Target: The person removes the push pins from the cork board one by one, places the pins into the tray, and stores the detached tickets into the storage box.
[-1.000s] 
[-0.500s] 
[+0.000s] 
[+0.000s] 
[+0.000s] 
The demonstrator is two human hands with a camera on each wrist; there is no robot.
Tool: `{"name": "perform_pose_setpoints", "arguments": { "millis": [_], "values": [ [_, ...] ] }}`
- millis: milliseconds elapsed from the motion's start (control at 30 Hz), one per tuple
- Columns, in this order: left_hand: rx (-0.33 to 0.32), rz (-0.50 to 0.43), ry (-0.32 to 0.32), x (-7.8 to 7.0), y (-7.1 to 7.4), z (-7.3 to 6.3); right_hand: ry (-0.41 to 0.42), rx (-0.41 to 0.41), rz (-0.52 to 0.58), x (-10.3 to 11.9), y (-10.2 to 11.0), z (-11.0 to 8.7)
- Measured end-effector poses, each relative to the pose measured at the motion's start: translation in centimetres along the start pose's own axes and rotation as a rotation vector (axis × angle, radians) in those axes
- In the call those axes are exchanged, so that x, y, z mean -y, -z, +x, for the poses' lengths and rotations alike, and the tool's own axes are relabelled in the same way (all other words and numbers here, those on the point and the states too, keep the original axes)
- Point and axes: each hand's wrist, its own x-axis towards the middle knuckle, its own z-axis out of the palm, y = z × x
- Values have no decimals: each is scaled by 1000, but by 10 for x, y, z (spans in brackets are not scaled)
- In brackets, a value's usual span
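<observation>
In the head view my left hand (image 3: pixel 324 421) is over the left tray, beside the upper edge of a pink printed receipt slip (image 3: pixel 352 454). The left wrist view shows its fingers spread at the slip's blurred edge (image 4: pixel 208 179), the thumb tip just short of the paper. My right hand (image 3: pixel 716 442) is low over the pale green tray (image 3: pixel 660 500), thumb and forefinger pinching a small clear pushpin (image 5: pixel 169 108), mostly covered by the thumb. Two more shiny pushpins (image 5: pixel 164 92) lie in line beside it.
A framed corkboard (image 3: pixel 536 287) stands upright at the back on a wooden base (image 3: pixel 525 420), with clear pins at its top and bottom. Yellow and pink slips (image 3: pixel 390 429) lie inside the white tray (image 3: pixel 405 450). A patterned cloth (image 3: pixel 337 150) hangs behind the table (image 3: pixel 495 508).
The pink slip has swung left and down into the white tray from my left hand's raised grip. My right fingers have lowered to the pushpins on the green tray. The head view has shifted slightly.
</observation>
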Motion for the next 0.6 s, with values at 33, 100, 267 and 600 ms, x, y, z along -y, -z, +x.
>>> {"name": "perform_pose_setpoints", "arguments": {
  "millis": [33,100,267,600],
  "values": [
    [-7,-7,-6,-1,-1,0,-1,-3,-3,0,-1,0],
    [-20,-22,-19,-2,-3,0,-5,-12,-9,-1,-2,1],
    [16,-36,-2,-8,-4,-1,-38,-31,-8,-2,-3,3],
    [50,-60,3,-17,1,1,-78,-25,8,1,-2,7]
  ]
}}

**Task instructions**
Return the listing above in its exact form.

**Answer to this problem**
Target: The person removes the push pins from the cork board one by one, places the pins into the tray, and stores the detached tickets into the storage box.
[-1.000s] 
[-0.500s] 
[+0.000s] 
[+0.000s] 
[+0.000s] 
The demonstrator is two human hands with a camera on each wrist; there is no robot.
Tool: `{"name": "perform_pose_setpoints", "arguments": { "millis": [_], "values": [ [_, ...] ] }}`
- millis: milliseconds elapsed from the motion's start (control at 30 Hz), one per tuple
- Columns, in this order: left_hand: rx (-0.33 to 0.32), rz (-0.50 to 0.43), ry (-0.32 to 0.32), x (-7.8 to 7.0), y (-7.1 to 7.4), z (-7.3 to 6.3); right_hand: ry (-0.41 to 0.42), rx (-0.41 to 0.41), rz (-0.52 to 0.58), x (-10.3 to 11.9), y (-10.2 to 11.0), z (-11.0 to 8.7)
- Measured end-effector poses, each relative to the pose measured at the motion's start: translation in centimetres along the start pose's own axes and rotation as a rotation vector (axis × angle, radians) in those axes
- In the call those axes are exchanged, so that x, y, z mean -y, -z, +x, for the poses' lengths and rotations alike, and the tool's own axes are relabelled in the same way (all other words and numbers here, those on the point and the states too, keep the original axes)
- Point and axes: each hand's wrist, its own x-axis towards the middle knuckle, its own z-axis out of the palm, y = z × x
- Values have no decimals: each is scaled by 1000, but by 10 for x, y, z (spans in brackets are not scaled)
- In brackets, a value's usual span
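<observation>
In the head view my left hand (image 3: pixel 324 421) is over the left tray, beside the upper edge of a pink printed receipt slip (image 3: pixel 352 454). The left wrist view shows its fingers spread at the slip's blurred edge (image 4: pixel 208 179), the thumb tip just short of the paper. My right hand (image 3: pixel 716 442) is low over the pale green tray (image 3: pixel 660 500), thumb and forefinger pinching a small clear pushpin (image 5: pixel 169 108), mostly covered by the thumb. Two more shiny pushpins (image 5: pixel 164 92) lie in line beside it.
A framed corkboard (image 3: pixel 536 287) stands upright at the back on a wooden base (image 3: pixel 525 420), with clear pins at its top and bottom. Yellow and pink slips (image 3: pixel 390 429) lie inside the white tray (image 3: pixel 405 450). A patterned cloth (image 3: pixel 337 150) hangs behind the table (image 3: pixel 495 508).
The pink slip has swung left and down into the white tray from my left hand's raised grip. My right fingers have lowered to the pushpins on the green tray. The head view has shifted slightly.
</observation>
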Motion for the next 0.6 s, with values at 33, 100, 267 and 600 ms, x, y, z along -y, -z, +x.
>>> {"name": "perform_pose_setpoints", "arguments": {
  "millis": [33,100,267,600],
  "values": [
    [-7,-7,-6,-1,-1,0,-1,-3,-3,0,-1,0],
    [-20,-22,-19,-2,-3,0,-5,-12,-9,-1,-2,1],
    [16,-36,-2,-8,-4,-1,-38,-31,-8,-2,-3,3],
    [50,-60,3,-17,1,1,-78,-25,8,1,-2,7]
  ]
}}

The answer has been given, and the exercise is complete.